18 04 Boosting - HannaAA17/Data-Scientist-With-Python-datacamp GitHub Wiki
Boosting
- Ensemble method combining several weak learners to form a strong learner
- Weak learner: Model doing slightly better than random guessing
- Example: Decision stump (CART whose maximum depth = 1)
- Train an ensemble of predictors sequentially
- Each predictor tries to correct its predecessor
- Most popular boosting methods
- AdaBoost
- Gradient Boosting
01 Adaboost
- Adaptive Boosting
- Each predictor pays more attention to the instances wrongly predicted by its predecessor
- Achieved by changing the weights of training instances
- Each predictor is assigned a coefficient alpha
- alpha depends on the predictor's training error
- Learning Rate**: 0 < eta <= 1
- trade-off between eta and # of estimators
AdaBoostClassifier
& AdaBoostRegressor
Example
# Import DecisionTreeClassifier
from sklearn.tree import DecisionTreeClassifier
# Import AdaBoostClassifier
from sklearn.ensemble import AdaBoostClassifier
# Instantiate dt
dt = DecisionTreeClassifier(max_depth=2, random_state=1)
# Instantiate ada
ada = AdaBoostClassifier(base_estimator=dt, n_estimators=180, random_state=1)

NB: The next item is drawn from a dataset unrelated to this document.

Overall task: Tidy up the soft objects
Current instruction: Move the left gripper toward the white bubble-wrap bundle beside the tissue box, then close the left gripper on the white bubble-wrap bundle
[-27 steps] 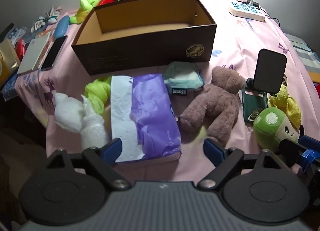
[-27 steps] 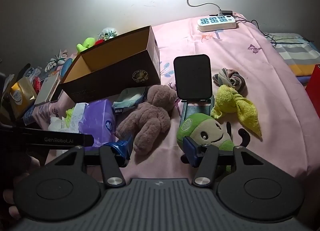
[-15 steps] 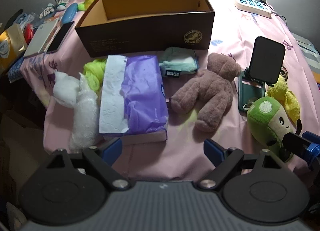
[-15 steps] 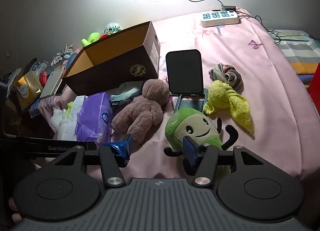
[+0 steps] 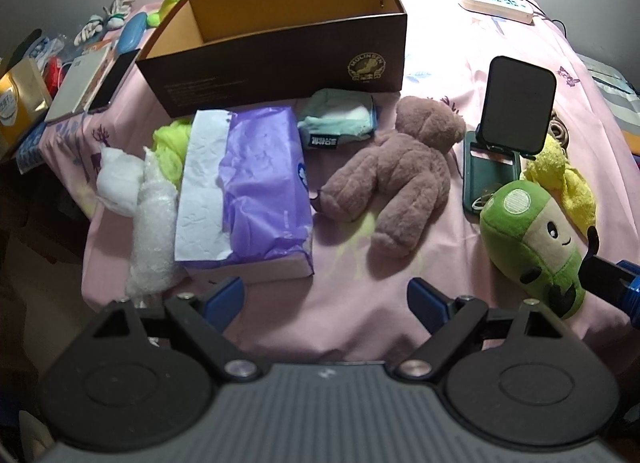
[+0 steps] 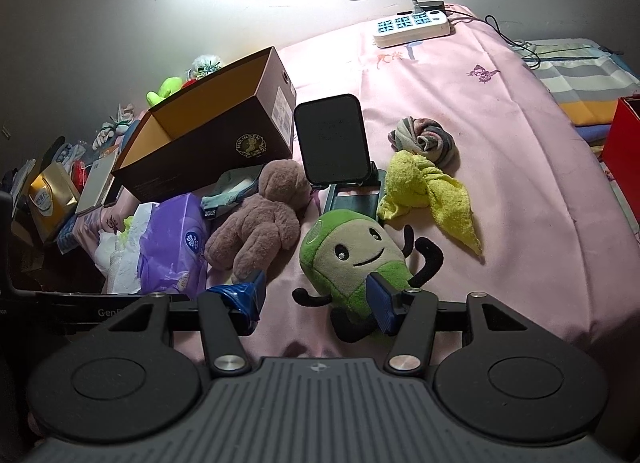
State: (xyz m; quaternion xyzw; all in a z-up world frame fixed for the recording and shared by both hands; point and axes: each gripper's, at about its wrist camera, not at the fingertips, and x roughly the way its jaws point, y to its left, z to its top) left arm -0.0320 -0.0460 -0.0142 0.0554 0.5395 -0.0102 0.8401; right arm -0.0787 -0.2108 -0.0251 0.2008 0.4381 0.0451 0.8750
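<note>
With the left gripper (image 5: 324, 295) jaws spread wide and empty and the right gripper (image 6: 316, 295) jaws open around the green plush (image 6: 356, 259) on the bed (image 6: 500, 183), you risk pinching only its thin black arm.

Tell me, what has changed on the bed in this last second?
Both views pull back: the left hand-held gripper draws away from the tissue pack, and the right hand-held gripper backs off, open around the green plush. Nothing was grabbed. Toys and box stayed put.
</note>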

# Fit ada to the training set
ada.fit(X_train, y_train)
# Compute the probabilities of obtaining the positive class
y_pred_proba = ada.predict_proba(X_test)[:,1]

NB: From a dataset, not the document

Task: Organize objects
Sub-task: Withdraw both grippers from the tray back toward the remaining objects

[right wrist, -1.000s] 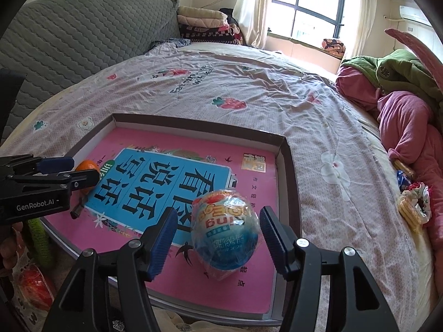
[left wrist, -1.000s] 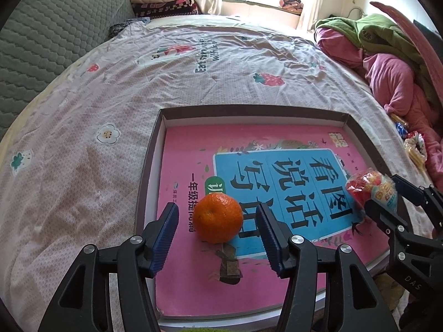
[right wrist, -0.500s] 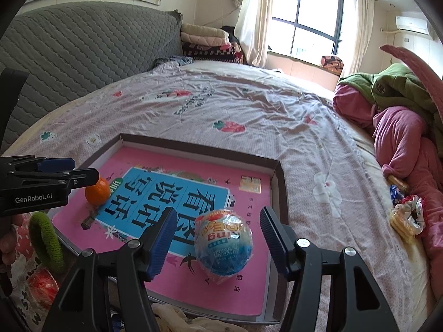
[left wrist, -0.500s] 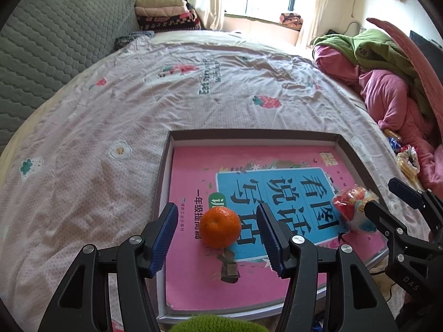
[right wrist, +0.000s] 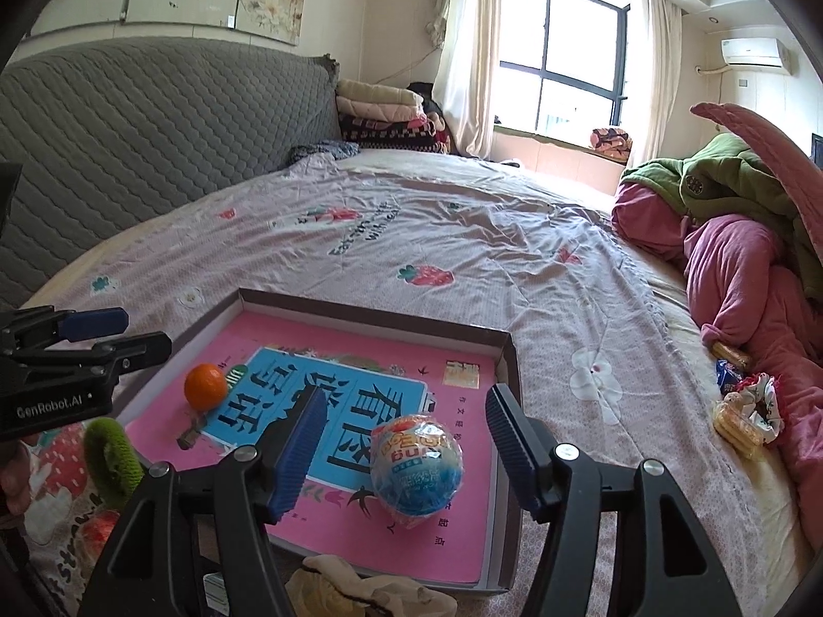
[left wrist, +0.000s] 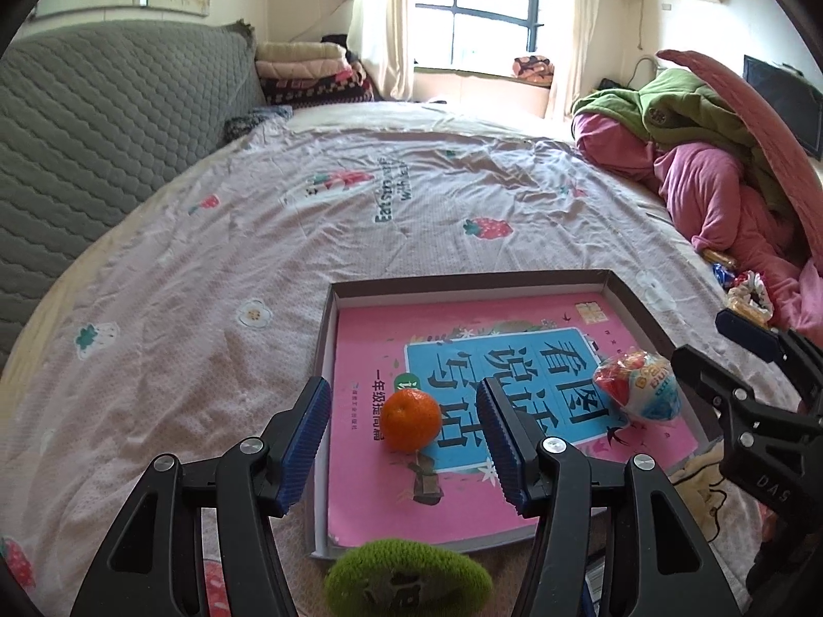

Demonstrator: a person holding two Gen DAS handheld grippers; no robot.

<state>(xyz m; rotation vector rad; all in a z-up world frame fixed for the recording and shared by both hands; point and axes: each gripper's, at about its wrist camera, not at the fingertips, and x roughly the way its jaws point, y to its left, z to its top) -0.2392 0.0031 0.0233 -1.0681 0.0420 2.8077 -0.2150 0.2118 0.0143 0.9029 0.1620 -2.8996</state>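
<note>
Here, on a flowered bedsheet (left wrist: pixel 216 267), a shallow box tray (left wrist: pixel 463 280) with a pink book (left wrist: pixel 463 504) lying flat inside. Left gripper (left wrist: pixel 404 442) spread wide, holding nothing, its blue pads (left wrist: pixel 308 437) either side of an orange (left wrist: pixel 413 419) without touching it. Orange resting on the book at about 8 o'clock of the tray in the right wrist view (right wrist: pixel 206 385). Right gripper (right wrist: pixel 404 452) likewise wide apart and empty, flanking a wrapped egg-shaped candy (right wrist: pixel 415 470) sitting at the tray's 5 o'clock, clear of both pads. Close below the left gripper, at 6 o'clock, a fuzzy green ring (left wrist: pixel 409 578) crowding the tray's near edge. At 3 o'clock beyond the tray, a small heap of snack packets (right wrist: pixel 743 409) against a pile of pink and green bedding (right wrist: pixel 735 236). Grey quilted headboard (right wrist: pixel 154 128) at 10 o'clock
</note>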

- Evaluate the AdaBoost Classifier
# Import roc_auc_score
from sklearn.metrics import roc_auc_score
# Evaluate test-set roc_auc_score
ada_roc_auc = roc_auc_score(y_test, y_pred_proba)
# Print roc_auc_score
print('ROC AUC score: {:.2f}'.format(ada_roc_auc))
02 Gradient Boosting (GB)
Gradient Boosted Trees
- Sequential correction of predecessor's error
- Does not tweak the weights of training instances
- Fit each predictor is trained using its predecessor's residual errors as labels
- a CART is used as a base learner
- Shrinkage
GradientBoostingRegressor
, GradientBoostingClassifier
Example
# Import GradientBoostingRegressor
from sklearn.ensemble import GradientBoostingRegressor
# Instantiate gb
gb = GradientBoostingRegressor(max_depth=4,
n_estimators=200,
random_state=2)
# Fit gb to the training set
gb.fit(X_train, y_train)
# Predict test set labels
y_pred = gb.predict(X_test)
# Import mean_squared_error as MSE
from sklearn.metrics import mean_squared_error as MSE
# Compute MSE
mse_test = MSE(y_test, y_pred)
# Compute RMSE
rmse_test = mse_test**(1/2)
# Print RMSE
print('Test set RMSE of gb: {:.3f}'.format(rmse_test)). # Test set RMSE of gb: 52.065
03 Stochastic Gradient Boosting (SGB)
Cons of Gradient Boosting
- GB involves an exhaustive search procedure
- Each CART is trained to find the best split points and features
- May lead to CARTs using the same split points and maybe the same features
Stochastic Gradient Boosting (SGB)
- Each tree is trained on a random subset of rows of the training data
- 40-80%, sampled without replacement
- Features are sampled (without replacement)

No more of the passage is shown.